Earlier this afternoon, the SEC announced it has decided to table the idea of bringing Texas A&M to the conference as a 13th member. The reasons appear to be numerous, but the overall theme is that the conference wants to take its time before potentially beginning the restructuring of the college football landscape as we know it.
That does not mean, however, that a move by A&M to the SEC is out of the question. We’ve stated before on this site that A&M needs to receive a formal invite from the SEC to make this thing happen; that’s only kinda-sorta correct.
It’s true that A&M wouldn’t blow off the Big 12 for the SEC if there wasn’t the utmost certainty by both sides that the deal would be “done”, but technically, a school needs to formally withdraw from their current conference before it can accept an invitation to another conference.
Just because the SEC didn’t say yes or no today doesn’t mean this isn’t going to happen. It also doesn’t mean it will. We have to keep all options open at this point.

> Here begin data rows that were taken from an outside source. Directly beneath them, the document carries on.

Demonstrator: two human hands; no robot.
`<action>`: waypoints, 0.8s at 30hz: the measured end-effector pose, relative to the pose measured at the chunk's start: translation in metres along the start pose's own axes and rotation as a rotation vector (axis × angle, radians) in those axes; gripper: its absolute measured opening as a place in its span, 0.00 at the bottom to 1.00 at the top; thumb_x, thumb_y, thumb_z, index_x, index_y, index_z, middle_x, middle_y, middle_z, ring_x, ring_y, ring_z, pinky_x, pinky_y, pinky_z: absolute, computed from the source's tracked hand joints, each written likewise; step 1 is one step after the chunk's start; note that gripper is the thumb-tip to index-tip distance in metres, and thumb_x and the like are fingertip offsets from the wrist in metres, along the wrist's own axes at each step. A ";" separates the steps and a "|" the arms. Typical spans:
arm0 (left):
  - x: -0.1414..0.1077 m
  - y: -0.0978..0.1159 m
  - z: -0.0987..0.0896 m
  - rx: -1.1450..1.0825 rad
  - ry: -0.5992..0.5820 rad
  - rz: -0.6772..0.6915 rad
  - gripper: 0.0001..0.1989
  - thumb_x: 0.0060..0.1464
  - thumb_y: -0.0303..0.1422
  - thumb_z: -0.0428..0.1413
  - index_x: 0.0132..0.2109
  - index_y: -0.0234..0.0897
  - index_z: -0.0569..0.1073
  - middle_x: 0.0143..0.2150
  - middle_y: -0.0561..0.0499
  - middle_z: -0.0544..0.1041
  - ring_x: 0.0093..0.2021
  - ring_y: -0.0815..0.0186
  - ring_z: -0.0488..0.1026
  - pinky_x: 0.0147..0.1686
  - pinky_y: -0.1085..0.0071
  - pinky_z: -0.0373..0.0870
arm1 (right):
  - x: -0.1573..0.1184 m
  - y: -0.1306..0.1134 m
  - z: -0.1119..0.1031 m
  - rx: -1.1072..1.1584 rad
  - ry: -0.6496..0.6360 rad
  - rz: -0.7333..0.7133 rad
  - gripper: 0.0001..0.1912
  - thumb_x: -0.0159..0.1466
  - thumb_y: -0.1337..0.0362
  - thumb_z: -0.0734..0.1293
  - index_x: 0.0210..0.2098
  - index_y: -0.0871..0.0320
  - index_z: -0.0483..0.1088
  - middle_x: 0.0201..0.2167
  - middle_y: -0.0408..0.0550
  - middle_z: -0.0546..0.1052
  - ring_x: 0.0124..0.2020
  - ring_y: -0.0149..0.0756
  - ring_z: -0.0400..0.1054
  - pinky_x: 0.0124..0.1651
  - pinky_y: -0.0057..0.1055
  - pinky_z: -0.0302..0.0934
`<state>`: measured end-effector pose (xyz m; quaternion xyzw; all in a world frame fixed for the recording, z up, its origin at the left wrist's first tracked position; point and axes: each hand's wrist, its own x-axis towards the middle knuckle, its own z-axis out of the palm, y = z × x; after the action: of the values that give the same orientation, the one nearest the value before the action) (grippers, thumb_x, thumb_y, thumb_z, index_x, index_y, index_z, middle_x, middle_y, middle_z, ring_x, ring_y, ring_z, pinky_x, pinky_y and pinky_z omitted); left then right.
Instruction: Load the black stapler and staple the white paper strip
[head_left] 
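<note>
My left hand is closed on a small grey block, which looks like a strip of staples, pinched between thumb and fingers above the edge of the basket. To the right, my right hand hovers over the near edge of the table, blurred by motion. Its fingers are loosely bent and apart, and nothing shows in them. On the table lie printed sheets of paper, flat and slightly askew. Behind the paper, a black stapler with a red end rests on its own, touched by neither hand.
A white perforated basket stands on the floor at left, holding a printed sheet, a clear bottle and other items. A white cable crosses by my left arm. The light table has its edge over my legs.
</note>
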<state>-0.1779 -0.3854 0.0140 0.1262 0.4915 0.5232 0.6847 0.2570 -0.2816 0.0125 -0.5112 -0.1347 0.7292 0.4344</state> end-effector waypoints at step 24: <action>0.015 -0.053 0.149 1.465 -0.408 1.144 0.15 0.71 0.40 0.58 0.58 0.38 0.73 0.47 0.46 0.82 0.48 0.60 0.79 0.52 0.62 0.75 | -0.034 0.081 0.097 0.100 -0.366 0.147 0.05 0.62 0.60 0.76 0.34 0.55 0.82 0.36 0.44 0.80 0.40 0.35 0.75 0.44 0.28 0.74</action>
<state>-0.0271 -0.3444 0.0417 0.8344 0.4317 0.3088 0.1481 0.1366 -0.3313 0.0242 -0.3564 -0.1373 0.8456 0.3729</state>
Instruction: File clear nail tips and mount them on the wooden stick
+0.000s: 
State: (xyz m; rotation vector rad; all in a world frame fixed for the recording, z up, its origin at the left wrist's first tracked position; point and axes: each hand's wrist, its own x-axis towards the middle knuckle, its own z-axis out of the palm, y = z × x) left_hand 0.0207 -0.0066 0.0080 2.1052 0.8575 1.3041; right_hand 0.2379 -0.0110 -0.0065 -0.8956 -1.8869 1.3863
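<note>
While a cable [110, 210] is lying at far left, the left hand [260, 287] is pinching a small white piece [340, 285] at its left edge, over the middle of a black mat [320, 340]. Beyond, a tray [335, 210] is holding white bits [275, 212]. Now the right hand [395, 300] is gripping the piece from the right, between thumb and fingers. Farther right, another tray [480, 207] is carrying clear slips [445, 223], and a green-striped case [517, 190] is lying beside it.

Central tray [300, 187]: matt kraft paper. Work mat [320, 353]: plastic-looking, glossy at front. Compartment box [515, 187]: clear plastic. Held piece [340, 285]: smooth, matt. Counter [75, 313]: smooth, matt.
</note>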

The meetings by A&M’s Board of Regents and Texas’ House of Representative’s Higher Education Committee — scheduled for Monday and Tuesday of this week, respectively — will still happen, so it is entirely possible that A&M could still decide to leave the conference tomorrow.
But will they? The wildfire that has been the A&M-to-the-SEC rumors over the past few days appears to have been dampened, so you be the judge of that.
But in the event that A&M does decide to leave the Big 12, if and/or when that actually happens, the exit fees could be steep.
A Big 12 official told OrangeBlood‘s Chip Brown that A&M could pay upward of $30 million in exit fees if they decide to leave the Big 12. If you remember from an earlier post covering a possible time frame for a departure, A&M would have to pay 90 percent of its conference revenue if it joined the SEC in 2012.
In any case, it’s going to be an expensive move for A&M if they leave the Big 12. That’s likely something the SEC is considering as well.